BEGIN SUPPLIED DATA
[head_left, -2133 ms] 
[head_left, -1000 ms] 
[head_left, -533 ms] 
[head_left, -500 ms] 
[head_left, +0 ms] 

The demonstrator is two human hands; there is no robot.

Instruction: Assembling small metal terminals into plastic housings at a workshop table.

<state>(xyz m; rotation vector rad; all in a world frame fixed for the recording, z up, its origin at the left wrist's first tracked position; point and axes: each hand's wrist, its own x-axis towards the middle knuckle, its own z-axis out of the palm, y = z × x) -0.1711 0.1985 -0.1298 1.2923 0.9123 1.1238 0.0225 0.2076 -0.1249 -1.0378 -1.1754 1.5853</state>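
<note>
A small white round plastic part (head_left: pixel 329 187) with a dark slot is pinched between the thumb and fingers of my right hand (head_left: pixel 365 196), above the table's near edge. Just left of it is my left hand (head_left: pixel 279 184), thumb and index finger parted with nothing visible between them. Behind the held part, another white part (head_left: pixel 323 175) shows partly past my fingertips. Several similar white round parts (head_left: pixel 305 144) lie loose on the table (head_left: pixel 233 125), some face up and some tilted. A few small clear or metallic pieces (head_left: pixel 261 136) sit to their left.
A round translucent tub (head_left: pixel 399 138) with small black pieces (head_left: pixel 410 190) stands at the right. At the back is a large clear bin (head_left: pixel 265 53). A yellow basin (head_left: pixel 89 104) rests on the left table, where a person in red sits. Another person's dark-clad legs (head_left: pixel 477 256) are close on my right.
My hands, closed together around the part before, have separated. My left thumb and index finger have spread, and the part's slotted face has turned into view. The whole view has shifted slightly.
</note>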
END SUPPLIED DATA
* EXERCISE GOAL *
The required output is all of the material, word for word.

* TASK RESPONSE *
[head_left, -2133 ms] 
[head_left, -1000 ms] 
[head_left, -533 ms] 
[head_left, -500 ms] 
[head_left, +0 ms] 

The demonstrator is two human hands; there is no robot.

Instruction: Assembling small metal terminals into plastic housings at a workshop table.

<state>(xyz m; rotation vector rad; all in a world frame fixed for the recording, z up, its origin at the left wrist's first tracked position; point and axes: each hand's wrist, its own x-axis towards the middle knuckle, its own z-axis out of the palm, y = z × x) -0.1711 0.1985 -0.1298 1.2923 0.9123 1.1238 0.0225 0.2076 -0.1249 -1.0378 -1.1754 1.5853</state>
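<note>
A small white round plastic part (head_left: pixel 329 187) with a dark slot is pinched between the thumb and fingers of my right hand (head_left: pixel 365 196), above the table's near edge. Just left of it is my left hand (head_left: pixel 279 184), thumb and index finger parted with nothing visible between them. Behind the held part, another white part (head_left: pixel 323 175) shows partly past my fingertips. Several similar white round parts (head_left: pixel 305 144) lie loose on the table (head_left: pixel 233 125), some face up and some tilted. A few small clear or metallic pieces (head_left: pixel 261 136) sit to their left.
A round translucent tub (head_left: pixel 399 138) with small black pieces (head_left: pixel 410 190) stands at the right. At the back is a large clear bin (head_left: pixel 265 53). A yellow basin (head_left: pixel 89 104) rests on the left table, where a person in red sits. Another person's dark-clad legs (head_left: pixel 477 256) are close on my right.
My hands, closed together around the part before, have separated. My left thumb and index finger have spread, and the part's slotted face has turned into view. The whole view has shifted slightly.
</note>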

This output has been written out in full.